▸ **TASK TO COMPLETE**
Emit the entire listing verbatim.

▸ **THE DATA**

------------------------------------------------------------------------

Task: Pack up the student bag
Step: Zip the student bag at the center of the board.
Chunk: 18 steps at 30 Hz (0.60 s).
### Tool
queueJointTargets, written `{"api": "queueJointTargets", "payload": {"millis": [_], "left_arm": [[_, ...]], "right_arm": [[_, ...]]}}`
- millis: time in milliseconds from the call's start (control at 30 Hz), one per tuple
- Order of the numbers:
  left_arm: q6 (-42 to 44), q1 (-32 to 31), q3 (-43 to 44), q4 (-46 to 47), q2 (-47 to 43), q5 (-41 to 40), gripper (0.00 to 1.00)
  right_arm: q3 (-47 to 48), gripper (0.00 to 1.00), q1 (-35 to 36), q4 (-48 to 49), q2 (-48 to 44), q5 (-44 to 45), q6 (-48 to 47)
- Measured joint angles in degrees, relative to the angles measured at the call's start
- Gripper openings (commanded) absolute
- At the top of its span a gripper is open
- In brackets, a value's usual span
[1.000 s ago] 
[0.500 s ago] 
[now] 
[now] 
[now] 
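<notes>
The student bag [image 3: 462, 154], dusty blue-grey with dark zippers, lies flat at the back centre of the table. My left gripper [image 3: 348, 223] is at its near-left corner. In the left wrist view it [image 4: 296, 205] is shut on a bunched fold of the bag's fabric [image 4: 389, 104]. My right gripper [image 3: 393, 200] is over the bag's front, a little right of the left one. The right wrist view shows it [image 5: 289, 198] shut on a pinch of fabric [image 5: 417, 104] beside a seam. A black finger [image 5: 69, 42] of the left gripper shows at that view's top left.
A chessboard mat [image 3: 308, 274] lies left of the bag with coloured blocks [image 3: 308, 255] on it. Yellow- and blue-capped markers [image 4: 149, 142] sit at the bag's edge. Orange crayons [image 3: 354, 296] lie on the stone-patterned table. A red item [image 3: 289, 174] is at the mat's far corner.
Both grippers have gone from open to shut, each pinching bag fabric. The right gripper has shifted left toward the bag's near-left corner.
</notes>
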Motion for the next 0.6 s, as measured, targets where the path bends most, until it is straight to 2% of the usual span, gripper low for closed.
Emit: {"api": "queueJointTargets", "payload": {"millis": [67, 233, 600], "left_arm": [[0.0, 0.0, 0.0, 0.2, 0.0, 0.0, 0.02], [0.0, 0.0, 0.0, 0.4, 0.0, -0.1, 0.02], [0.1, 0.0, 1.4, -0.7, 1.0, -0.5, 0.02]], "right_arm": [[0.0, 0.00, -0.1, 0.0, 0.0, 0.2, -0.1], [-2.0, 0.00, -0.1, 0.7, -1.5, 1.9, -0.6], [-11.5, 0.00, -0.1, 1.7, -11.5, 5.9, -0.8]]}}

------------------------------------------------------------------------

▸ **OUTPUT FOR THIS TASK**
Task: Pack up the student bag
Step: Zip the student bag at the center of the board.
Chunk: 18 steps at 30 Hz (0.60 s).
### Tool
queueJointTargets, written `{"api": "queueJointTargets", "payload": {"millis": [_], "left_arm": [[_, ...]], "right_arm": [[_, ...]]}}`
- millis: time in milliseconds from the call's start (control at 30 Hz), one per tuple
- Order of the numbers:
  left_arm: q6 (-42 to 44), q1 (-32 to 31), q3 (-43 to 44), q4 (-46 to 47), q2 (-47 to 43), q5 (-41 to 40), gripper (0.00 to 1.00)
  right_arm: q3 (-47 to 48), gripper (0.00 to 1.00), q1 (-35 to 36), q4 (-48 to 49), q2 (-48 to 44), q5 (-44 to 45), q6 (-48 to 47)
- Measured joint angles in degrees, relative to the angles measured at the call's start
- Gripper openings (commanded) absolute
- At the top of its span a gripper is open
- In brackets, a value's usual span
[1.000 s ago] 
[0.500 s ago] 
[now] 
[now] 
[now] 
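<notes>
The student bag [image 3: 462, 154], dusty blue-grey with dark zippers, lies flat at the back centre of the table. My left gripper [image 3: 348, 223] is at its near-left corner. In the left wrist view it [image 4: 296, 205] is shut on a bunched fold of the bag's fabric [image 4: 389, 104]. My right gripper [image 3: 393, 200] is over the bag's front, a little right of the left one. The right wrist view shows it [image 5: 289, 198] shut on a pinch of fabric [image 5: 417, 104] beside a seam. A black finger [image 5: 69, 42] of the left gripper shows at that view's top left.
A chessboard mat [image 3: 308, 274] lies left of the bag with coloured blocks [image 3: 308, 255] on it. Yellow- and blue-capped markers [image 4: 149, 142] sit at the bag's edge. Orange crayons [image 3: 354, 296] lie on the stone-patterned table. A red item [image 3: 289, 174] is at the mat's far corner.
Both grippers have gone from open to shut, each pinching bag fabric. The right gripper has shifted left toward the bag's near-left corner.
</notes>
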Motion for the next 0.6 s, as measured, targets where the path bends most, until it is straight to 2% of the usual span, gripper low for closed.
Emit: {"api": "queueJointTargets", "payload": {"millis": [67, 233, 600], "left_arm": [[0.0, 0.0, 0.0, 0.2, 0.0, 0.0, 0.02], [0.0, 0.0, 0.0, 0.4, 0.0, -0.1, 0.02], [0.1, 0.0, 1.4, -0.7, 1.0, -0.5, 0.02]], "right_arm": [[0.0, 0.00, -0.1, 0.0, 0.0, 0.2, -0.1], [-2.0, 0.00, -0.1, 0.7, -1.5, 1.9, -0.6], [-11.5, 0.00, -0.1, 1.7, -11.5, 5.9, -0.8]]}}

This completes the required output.